= Exercise details =
Exactly the lines from the start of the data below through the line that contains "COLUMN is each" are to be copied, with pictures left out.

(Data records)
┌────────

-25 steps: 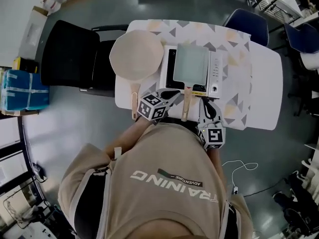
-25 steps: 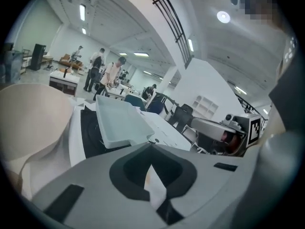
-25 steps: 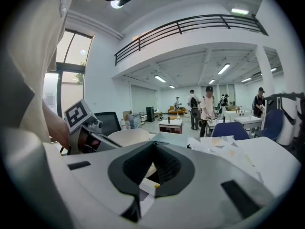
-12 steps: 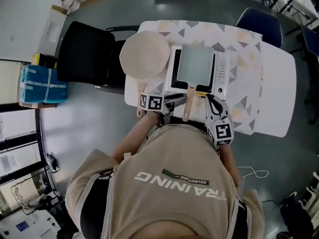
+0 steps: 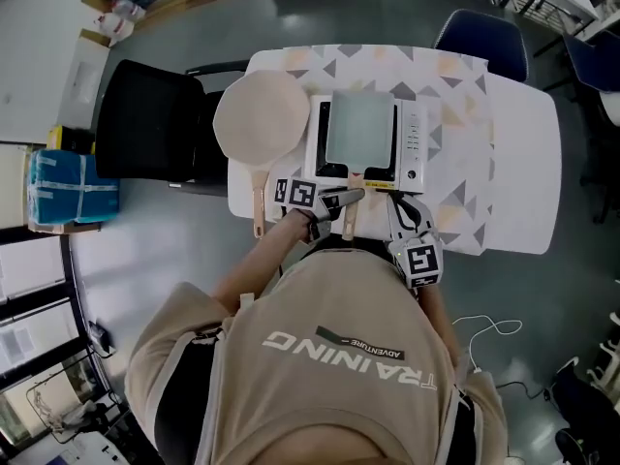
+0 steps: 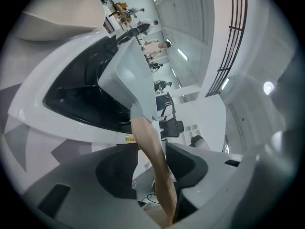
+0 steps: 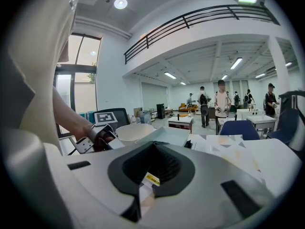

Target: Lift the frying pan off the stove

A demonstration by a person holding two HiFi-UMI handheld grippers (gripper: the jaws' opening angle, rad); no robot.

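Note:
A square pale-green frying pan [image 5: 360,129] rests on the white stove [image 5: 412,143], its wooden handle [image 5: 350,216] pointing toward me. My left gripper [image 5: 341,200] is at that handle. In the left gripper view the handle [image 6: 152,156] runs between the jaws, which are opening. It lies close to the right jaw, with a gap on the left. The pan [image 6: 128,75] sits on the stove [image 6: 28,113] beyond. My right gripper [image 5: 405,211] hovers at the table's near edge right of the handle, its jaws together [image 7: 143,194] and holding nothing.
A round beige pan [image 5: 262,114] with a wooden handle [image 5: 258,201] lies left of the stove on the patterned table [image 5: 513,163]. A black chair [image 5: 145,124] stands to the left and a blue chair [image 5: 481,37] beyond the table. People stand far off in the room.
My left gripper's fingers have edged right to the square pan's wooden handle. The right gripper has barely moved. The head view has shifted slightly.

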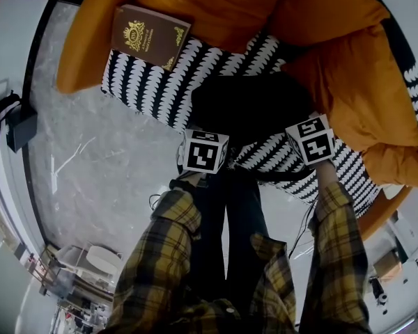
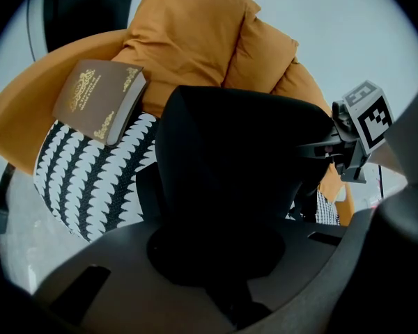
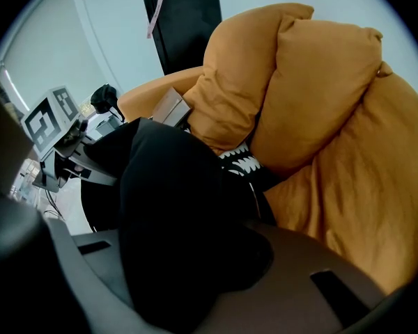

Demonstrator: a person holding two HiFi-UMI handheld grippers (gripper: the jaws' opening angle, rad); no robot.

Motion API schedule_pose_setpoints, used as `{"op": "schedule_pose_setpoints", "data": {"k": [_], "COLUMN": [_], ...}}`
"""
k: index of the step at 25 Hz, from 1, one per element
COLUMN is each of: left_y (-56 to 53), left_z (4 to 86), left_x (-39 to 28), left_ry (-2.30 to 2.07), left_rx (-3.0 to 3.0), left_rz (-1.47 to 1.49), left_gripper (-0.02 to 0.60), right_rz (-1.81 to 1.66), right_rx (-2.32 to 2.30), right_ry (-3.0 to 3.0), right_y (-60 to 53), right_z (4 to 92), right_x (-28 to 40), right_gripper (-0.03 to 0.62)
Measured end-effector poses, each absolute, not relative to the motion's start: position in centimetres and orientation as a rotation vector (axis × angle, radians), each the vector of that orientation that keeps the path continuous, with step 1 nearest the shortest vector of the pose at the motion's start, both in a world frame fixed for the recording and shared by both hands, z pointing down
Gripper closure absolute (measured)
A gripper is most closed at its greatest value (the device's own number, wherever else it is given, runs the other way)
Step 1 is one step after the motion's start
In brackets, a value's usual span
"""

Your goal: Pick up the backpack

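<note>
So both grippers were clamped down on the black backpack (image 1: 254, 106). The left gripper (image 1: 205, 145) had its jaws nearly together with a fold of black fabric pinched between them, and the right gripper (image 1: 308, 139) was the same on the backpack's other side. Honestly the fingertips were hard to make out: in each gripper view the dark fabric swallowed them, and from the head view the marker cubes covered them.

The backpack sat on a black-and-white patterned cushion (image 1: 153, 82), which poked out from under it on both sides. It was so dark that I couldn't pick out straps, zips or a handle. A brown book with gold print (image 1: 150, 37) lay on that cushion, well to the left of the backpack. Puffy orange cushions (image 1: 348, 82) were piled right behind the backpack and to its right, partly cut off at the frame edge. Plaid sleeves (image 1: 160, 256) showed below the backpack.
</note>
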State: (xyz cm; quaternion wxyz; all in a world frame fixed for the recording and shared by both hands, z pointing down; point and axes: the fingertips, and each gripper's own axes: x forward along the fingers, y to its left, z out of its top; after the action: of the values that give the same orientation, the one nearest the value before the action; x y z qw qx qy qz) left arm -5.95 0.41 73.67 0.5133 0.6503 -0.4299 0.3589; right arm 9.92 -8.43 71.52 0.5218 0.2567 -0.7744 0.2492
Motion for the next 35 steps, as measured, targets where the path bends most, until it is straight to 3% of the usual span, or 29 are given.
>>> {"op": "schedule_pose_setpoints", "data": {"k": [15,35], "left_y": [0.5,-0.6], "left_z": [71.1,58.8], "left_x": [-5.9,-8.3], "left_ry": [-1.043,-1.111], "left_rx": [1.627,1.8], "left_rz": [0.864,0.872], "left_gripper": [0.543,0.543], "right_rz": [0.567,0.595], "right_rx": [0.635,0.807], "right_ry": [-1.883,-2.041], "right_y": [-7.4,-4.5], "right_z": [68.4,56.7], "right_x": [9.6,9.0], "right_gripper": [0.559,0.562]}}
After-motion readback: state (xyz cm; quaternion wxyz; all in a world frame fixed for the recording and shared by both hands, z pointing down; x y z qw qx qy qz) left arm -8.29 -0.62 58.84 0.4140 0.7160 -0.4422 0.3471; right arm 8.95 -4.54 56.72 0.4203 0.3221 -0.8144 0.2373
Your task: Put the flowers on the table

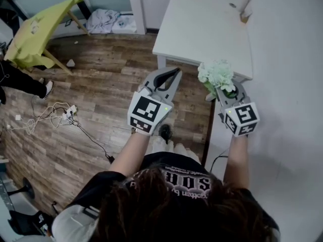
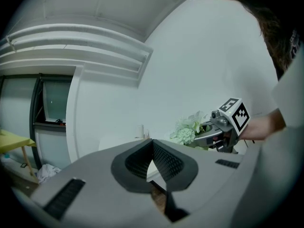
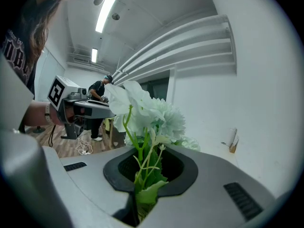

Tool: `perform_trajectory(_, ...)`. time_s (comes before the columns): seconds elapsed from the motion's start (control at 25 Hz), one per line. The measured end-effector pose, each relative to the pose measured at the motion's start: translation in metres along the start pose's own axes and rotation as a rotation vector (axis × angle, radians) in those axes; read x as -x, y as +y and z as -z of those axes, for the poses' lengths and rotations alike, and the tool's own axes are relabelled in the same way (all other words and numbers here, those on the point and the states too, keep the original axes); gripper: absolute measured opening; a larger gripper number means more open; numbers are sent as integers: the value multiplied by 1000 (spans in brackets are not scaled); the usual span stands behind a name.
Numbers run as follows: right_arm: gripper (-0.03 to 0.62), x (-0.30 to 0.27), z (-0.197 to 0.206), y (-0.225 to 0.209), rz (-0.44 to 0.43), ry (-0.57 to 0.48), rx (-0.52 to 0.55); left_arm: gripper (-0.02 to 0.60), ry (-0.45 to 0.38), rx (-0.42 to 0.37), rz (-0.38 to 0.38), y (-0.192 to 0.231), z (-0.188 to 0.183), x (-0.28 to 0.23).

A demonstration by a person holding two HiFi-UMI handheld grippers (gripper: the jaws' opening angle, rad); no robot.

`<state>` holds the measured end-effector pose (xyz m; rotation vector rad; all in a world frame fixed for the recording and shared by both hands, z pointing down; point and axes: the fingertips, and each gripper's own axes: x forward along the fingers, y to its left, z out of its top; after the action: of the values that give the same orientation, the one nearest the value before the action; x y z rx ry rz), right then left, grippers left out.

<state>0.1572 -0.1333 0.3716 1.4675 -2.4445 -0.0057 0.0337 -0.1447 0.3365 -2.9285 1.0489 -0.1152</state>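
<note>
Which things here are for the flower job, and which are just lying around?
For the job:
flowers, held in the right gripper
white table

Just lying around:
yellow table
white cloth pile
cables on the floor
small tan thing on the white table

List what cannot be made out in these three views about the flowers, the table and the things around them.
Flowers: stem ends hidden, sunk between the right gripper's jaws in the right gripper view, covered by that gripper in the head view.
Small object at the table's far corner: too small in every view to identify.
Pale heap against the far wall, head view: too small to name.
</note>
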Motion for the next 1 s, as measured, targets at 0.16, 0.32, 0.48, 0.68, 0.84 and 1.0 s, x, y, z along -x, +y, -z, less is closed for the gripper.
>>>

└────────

= Solved problem =
-25 steps: 
-25 steps: 
-25 steps: 
-12 steps: 
+0 steps: 
+0 steps: 
+0 steps: 

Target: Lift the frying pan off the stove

A demonstration by a person holding two HiFi-UMI handheld grippers (gripper: the jaws' opening angle, rad); no robot.

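Note:
A square pale-green frying pan [image 5: 360,129] rests on the white stove [image 5: 412,143], its wooden handle [image 5: 350,216] pointing toward me. My left gripper [image 5: 341,200] is at that handle. In the left gripper view the handle [image 6: 152,156] runs between the jaws, which are opening. It lies close to the right jaw, with a gap on the left. The pan [image 6: 128,75] sits on the stove [image 6: 28,113] beyond. My right gripper [image 5: 405,211] hovers at the table's near edge right of the handle, its jaws together [image 7: 143,194] and holding nothing.
A round beige pan [image 5: 262,114] with a wooden handle [image 5: 258,201] lies left of the stove on the patterned table [image 5: 513,163]. A black chair [image 5: 145,124] stands to the left and a blue chair [image 5: 481,37] beyond the table. People stand far off in the room.
My left gripper's fingers have edged right to the square pan's wooden handle. The right gripper has barely moved. The head view has shifted slightly.
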

Demonstrator: a person holding two HiFi-UMI handheld grippers (gripper: the jaws' opening angle, rad); no robot.

Motion API schedule_pose_setpoints, used as `{"op": "schedule_pose_setpoints", "data": {"k": [_], "COLUMN": [_], ...}}`
"""
k: index of the step at 25 Hz, from 1, one per element
COLUMN is each of: left_y (-56 to 53), left_z (4 to 86), left_x (-39 to 28), left_ry (-2.30 to 2.07), left_rx (-3.0 to 3.0), left_rz (-1.47 to 1.49), left_gripper (-0.02 to 0.60), right_rz (-1.81 to 1.66), right_rx (-2.32 to 2.30), right_ry (-3.0 to 3.0), right_y (-60 to 53), right_z (4 to 92), right_x (-28 to 40), right_gripper (-0.03 to 0.62)

The required answer is now complete.